My favorite lines are - 

Rosasharn
Twin Creeks
Lost Valley 
Caesar's Villa 
Kids Corral
Good Wood 
4 Fun 
Stonewall

What I have - Lost Valley, Caesar's Villa, Kids Corral, Rosasharn, Good Wood, 4 Fun, Stonewall

I forgot Gay-Mor (Awesome milk lines)


----------



## sparks879 (Oct 17, 2007)

I on;y have alpines but i look at other breeds as well as i can be quite the goat fanatic,
alpine
munchin hill
some olentangy 
some willow run
hoach's/brandt's
some strawberry fields
some waiilatpu
sand dance
qu'appelle
My current herd consists of olentangy munchin hill qu'appelle clovertops with a little nixons and cherry glen.

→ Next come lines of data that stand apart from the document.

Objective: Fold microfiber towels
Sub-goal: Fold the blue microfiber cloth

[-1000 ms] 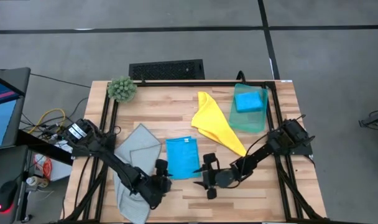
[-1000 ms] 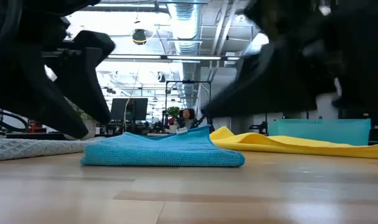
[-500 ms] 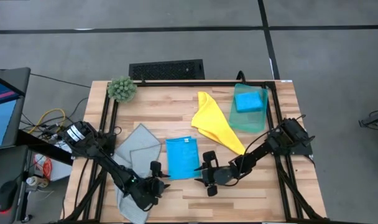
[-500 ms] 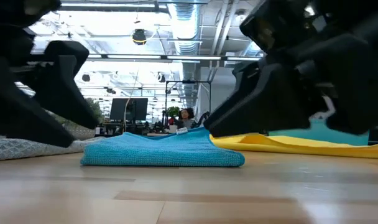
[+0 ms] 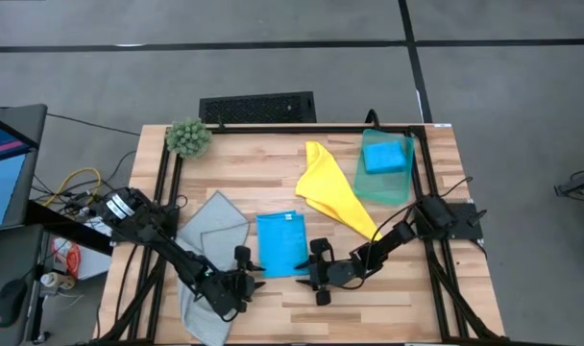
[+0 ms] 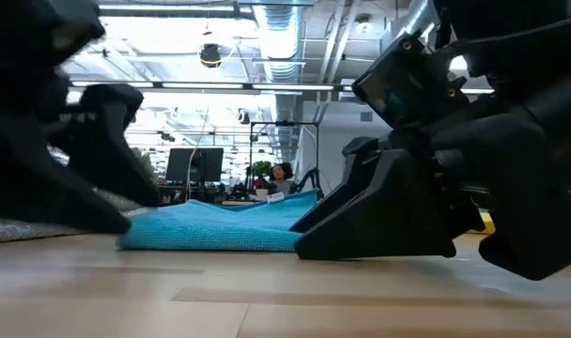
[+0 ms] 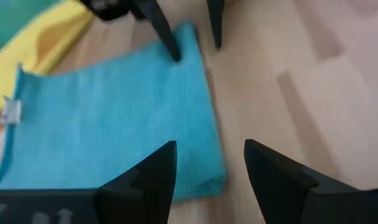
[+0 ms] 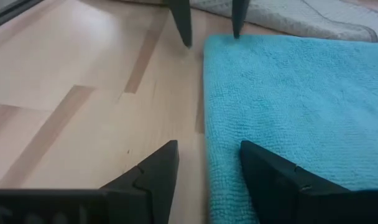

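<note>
A folded bright blue towel [image 5: 282, 243] lies flat on the wooden table [image 5: 273, 168]. My left gripper [image 5: 254, 272] stands open and low at the towel's near left corner [image 7: 209, 177], one finger over the cloth and one over bare wood. My right gripper [image 5: 309, 272] stands open and low at its near right corner, with the towel's side edge [image 8: 205, 118] between the fingers. In the low view my right gripper [image 6: 361, 225] hides the towel's right end. A grey towel [image 5: 207, 252] lies under my left arm. My left gripper is open astride the blue towel's near left corner [image 7: 201, 155], slanting down from the near left. I cannot tell whether its fingers touch the cloth. My right gripper is open astride the towel's right edge [image 8: 207, 162], slanting down from the near right. I cannot tell whether it touches.
A yellow towel [image 5: 332, 197] lies behind my right arm. Farther right a teal towel [image 5: 388, 185] carries a small folded blue towel [image 5: 385, 156]. A fuzzy green plant [image 5: 187, 137] stands at the far left corner. Bare wood lies along the near edge [image 5: 369, 308].
Both grippers have come down close to the tabletop at the blue towel's near corners. My left gripper has tipped further downward. My right gripper now covers the towel's right end in the low view. The towel lies where it was.
</note>
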Robot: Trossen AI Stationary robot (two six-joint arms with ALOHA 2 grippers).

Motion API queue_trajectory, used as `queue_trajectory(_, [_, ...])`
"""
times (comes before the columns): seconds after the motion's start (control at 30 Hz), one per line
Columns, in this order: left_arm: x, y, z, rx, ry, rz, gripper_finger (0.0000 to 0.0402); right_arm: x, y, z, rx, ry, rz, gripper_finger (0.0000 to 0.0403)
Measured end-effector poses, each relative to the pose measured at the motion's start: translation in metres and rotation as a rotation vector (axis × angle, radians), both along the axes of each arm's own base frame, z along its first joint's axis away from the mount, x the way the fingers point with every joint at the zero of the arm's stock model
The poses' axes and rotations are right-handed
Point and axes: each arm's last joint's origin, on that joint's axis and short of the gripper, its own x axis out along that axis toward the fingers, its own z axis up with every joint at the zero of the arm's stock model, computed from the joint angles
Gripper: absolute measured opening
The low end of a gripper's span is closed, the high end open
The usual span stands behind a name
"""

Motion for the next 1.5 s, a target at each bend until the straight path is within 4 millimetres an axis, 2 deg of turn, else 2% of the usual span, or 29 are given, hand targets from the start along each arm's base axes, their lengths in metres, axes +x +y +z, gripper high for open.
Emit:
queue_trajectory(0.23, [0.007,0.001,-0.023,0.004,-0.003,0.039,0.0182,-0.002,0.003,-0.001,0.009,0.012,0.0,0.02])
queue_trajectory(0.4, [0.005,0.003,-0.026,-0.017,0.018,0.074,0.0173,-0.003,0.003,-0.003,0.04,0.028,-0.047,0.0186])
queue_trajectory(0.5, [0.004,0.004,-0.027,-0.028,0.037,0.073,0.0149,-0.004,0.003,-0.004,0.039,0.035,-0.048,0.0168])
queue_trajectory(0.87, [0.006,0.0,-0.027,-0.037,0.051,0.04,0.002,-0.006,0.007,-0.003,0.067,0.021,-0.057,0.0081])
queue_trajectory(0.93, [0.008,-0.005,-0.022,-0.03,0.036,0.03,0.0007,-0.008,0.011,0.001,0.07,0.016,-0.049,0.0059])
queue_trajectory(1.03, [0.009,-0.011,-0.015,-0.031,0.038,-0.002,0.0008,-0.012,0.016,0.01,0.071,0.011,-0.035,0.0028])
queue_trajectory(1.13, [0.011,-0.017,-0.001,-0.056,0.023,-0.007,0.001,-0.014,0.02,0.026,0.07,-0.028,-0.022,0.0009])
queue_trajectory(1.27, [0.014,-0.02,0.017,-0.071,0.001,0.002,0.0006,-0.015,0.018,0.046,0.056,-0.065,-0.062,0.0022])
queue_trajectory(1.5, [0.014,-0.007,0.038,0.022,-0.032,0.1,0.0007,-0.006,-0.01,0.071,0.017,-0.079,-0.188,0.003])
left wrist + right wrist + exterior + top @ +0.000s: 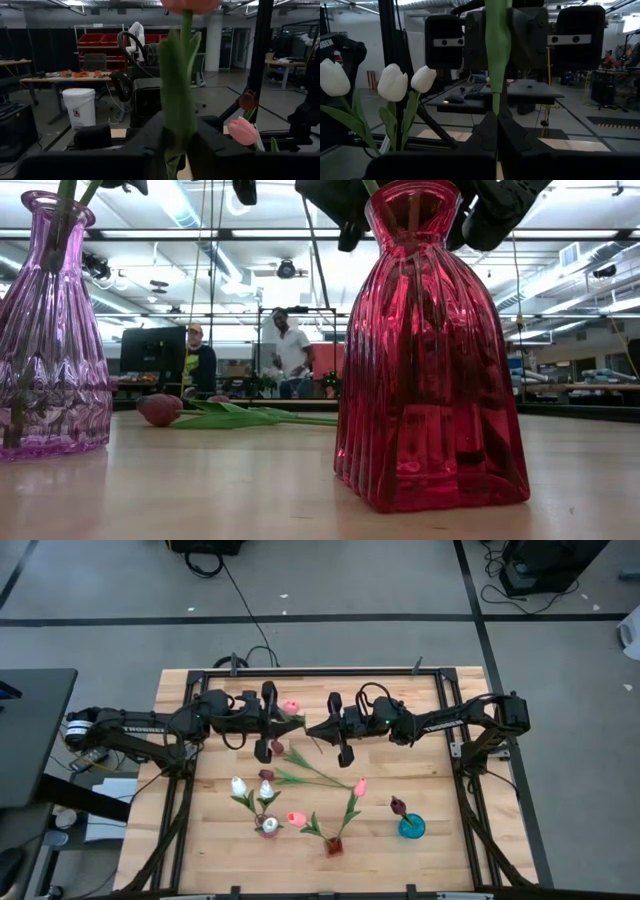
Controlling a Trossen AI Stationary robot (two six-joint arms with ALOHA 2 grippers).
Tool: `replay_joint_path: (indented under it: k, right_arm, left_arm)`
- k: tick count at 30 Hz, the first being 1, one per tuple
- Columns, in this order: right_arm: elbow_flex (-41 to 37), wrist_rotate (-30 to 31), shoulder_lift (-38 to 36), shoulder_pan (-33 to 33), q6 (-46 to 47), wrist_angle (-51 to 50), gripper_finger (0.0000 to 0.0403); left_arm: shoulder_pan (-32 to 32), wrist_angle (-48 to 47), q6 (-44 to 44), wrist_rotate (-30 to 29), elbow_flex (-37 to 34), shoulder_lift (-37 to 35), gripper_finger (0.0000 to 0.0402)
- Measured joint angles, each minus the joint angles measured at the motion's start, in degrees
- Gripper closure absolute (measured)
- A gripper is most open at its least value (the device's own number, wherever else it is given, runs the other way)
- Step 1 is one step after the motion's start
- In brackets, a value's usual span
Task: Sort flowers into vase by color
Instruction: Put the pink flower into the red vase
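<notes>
**Both end effectors pinch one pink tulip above the table**

In the high view the left end effector (283, 723) and the right end effector (322, 730) meet over the far middle of the table (200, 840). Between them runs a pink tulip (291, 707). The left wrist view shows its stem (186, 75) clamped between pressed-together fingers (145, 145), the bloom cut off at the frame edge. The right wrist view shows the same stem (497, 55) pinched too, its head out of frame.

Three white tulips (392, 82) stand in the purple vase (50, 330); two pink ones (360, 786) stand in the red vase (425, 350), a maroon one (397, 805) in the teal vase (411, 827). Another maroon tulip (160, 409) lies on the table. The low view crops both vases' blooms. On the left arm (130, 725) white lettering shows, too small to read.
</notes>
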Motion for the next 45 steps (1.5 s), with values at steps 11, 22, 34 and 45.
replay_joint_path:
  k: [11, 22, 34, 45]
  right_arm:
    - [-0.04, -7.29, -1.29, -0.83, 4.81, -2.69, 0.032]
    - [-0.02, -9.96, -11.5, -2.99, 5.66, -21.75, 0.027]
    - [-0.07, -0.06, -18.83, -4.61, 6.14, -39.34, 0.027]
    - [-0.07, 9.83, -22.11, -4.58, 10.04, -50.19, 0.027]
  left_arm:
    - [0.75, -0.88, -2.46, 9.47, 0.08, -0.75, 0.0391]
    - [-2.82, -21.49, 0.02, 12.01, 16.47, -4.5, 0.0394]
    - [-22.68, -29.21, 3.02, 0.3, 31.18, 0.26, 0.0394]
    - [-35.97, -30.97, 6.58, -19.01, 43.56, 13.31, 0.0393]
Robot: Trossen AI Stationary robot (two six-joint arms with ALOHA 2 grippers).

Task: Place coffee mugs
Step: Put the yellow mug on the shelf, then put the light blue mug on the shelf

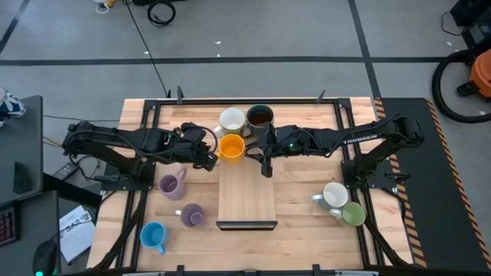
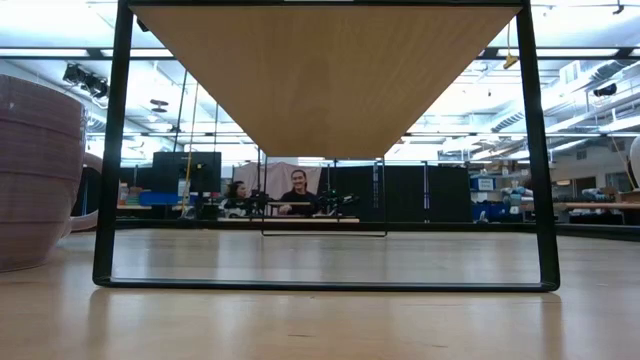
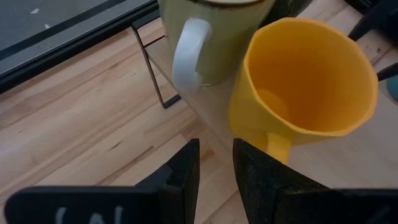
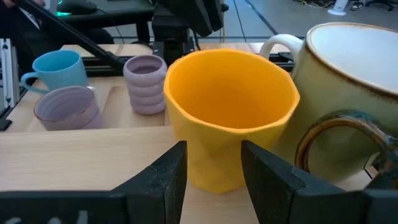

Nubians, I like kastdemurs mostly From what i have seen from the Remuda herd i like them. and IR ranch
Lamanchas again i like some kastdemurs and the rockin cb herd.
Nigies i like rosasharn and Cammanas the best
Never really look at saanens and toggs for some reason
Obers i like udderly crazy and tonka tails.
beth


----------



## goathappy (Oct 5, 2007)

For LaManchas(this is a long list, LOL)
Lucky*Star
Rockin-CB
Shady Lawn
Quixote
South-Fork
Tempo
Elm*Glen
Autumn Acres
Kastdemurs
Celtic Knot
Glen Mythos
Willow Run
Redwood Hills
Fir Meadow
Rockspring
Brookwood
Devonshire
Little Orchard
Forrest Pride
One*Oak*Hill
Me's-Ranch
Timber*Cove
I'm sure I"m forgetting some :wink:

I have:
Lucky*Star, Shady Lawn, Quioxte, South-Fork with a little One*Oak*Hill, Me's-Ranch, and Timber*Cove mixed in

For Oberhaslis(hard to please me here)
Haycreeks
Tonka Tails
Hyonahill
Dynamic
Singing-Spruce
Body Shops

I have:
Singing-Spruce lines for my Oberhaslis

For Saanens:
Singing-Spruce
Rocky-Run
Tradewinds
Clovertops
Willow Run

I have:
Singing-Spruce with a little Tradewinds mixed in


----------



## sparks879 (Oct 17, 2007)

Sarah i love obers and if i get another breed thats what i want, where did you get your first obers and what did you think of their overall type. Im finding it really hard to find an ober that i really like, Even the 05 national champion i like but there are somethings that i would definatly change about her. 
I have found it hard to find a doe who i feel is the over all package like i have found in all the other breeds.
beth


----------



## goathappy (Oct 5, 2007)

I know! With Oberhaslis it is so hard to find something that you like, they seem to carry a lot of faults, the biggest one I see is 'saggy' udders and also bad feet. Currently, I only have 2, and they haven't freshened yet, but they come from Singing-Spruce lines, their pat. granddam appraised EX 91 and was a gourgeous doe, great udder, nice teats etc. I have a buck ordered from Haycreeks, they have the nicest Oberhaslis that I've seem, http://www.haycreeks.com Also, Tonka Tails has really nice obers, although they don't have pics of them on their website, the pics I have seen of them they are really nice.


----------



## sparks879 (Oct 17, 2007)

thanks i had never herd of this one before. I like a lot of their does. I see a lot of roachy toplines in the obers around here. As well as not so great fore udders. It can be discouraging. I guess its justa breed that hasn't been as improved as some of the other breeds they will get there someday. But its hard if you're buying a buck out a good doe but not a great doe. Hard to make those improvements that needs to be made.
beth


----------



## goathappy (Oct 5, 2007)

Yeah, I know what you are saying. My dad wants Oberhaslis as well as the LaManchas, so I'm going to take this as a 'challenge' to see if I can breed an animal that I really like. Oberhaslis do have a lot of weaknesses, but if you can find the right lines and the right animals, you should be ok


----------



## nancy d (Oct 5, 2007)

Hi Beth, say there is an Oberhasli dairy located in east Everett should you want to contact her. I have been there a few times to buy milk but the goaties are off in another area. Being into Boers myself I have not paid much attention to them but the milk is super delish!


----------



## Dover Farms (Oct 16, 2007)

I will only do Nubians.  

Kastdemur's- In my opinion Kastdemur's has one of the most consistant Nubian herds and they have very correct, stylish Nubians.
LakeShore- They come in 2nd to Kastdemur's in consistancy and correctness.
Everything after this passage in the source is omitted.